_WHAT YOU NEED TO DO_
Scan the listing for the word "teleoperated", and copy out each line where it is found.

- Opening Delimiter -

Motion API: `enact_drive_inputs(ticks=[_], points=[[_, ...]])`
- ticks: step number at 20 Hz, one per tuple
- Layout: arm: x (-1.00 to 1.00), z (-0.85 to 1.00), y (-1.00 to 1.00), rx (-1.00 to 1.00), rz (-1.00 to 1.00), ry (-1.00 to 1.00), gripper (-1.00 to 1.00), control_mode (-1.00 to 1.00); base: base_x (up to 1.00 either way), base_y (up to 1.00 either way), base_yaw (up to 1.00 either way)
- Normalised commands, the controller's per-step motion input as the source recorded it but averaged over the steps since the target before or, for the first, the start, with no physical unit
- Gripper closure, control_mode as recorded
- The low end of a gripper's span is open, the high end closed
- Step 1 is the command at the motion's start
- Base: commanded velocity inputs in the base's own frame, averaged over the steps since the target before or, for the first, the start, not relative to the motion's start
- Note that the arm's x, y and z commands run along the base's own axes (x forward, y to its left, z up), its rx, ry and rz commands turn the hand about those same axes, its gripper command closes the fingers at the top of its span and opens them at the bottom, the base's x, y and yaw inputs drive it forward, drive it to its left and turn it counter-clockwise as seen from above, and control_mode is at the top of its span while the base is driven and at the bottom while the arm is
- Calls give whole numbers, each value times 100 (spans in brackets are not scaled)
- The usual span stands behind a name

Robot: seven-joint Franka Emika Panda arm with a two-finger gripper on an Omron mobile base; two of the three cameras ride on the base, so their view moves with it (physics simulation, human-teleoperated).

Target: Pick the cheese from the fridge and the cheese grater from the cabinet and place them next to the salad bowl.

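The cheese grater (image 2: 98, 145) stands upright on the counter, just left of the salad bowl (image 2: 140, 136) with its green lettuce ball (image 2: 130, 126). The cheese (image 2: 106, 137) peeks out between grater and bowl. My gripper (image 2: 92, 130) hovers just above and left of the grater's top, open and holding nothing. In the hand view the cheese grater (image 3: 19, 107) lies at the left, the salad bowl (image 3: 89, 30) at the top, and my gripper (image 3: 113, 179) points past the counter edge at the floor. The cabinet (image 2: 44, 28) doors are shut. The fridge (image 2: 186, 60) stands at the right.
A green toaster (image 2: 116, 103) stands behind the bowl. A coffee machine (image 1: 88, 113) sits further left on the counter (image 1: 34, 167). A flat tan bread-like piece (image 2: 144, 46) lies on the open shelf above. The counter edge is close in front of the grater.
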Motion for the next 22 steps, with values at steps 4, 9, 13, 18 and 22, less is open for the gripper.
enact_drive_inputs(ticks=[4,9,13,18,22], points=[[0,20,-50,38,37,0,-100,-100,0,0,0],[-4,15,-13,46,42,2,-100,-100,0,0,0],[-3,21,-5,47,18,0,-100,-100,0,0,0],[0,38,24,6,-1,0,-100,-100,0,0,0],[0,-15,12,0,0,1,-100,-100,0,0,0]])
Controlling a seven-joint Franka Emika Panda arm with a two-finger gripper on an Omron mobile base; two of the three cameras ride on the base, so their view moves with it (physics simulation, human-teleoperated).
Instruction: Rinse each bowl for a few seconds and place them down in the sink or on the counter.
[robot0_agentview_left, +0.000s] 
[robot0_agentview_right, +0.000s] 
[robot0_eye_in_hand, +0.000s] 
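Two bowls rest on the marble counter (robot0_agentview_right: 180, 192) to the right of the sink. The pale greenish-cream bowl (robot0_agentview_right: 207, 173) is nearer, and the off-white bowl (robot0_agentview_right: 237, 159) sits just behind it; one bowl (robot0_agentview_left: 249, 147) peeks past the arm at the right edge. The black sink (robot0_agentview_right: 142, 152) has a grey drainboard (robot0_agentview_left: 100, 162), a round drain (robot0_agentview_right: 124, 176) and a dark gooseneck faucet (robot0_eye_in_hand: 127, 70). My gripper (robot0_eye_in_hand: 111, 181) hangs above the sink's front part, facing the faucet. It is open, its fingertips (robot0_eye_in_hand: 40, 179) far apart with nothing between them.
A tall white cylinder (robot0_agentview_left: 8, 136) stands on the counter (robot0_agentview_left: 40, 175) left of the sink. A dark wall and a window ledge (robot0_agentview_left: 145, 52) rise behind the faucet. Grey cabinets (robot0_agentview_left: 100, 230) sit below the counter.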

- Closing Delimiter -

_REPLY_
Robot: seven-joint Franka Emika Panda arm with a two-finger gripper on an Omron mobile base; two of the three cameras ride on the base, so their view moves with it (physics simulation, human-teleoperated).
Controlling a seven-joint Franka Emika Panda arm with a two-finger gripper on an Omron mobile base; two of the three cameras ride on the base, so their view moves with it (physics simulation, human-teleoperated).

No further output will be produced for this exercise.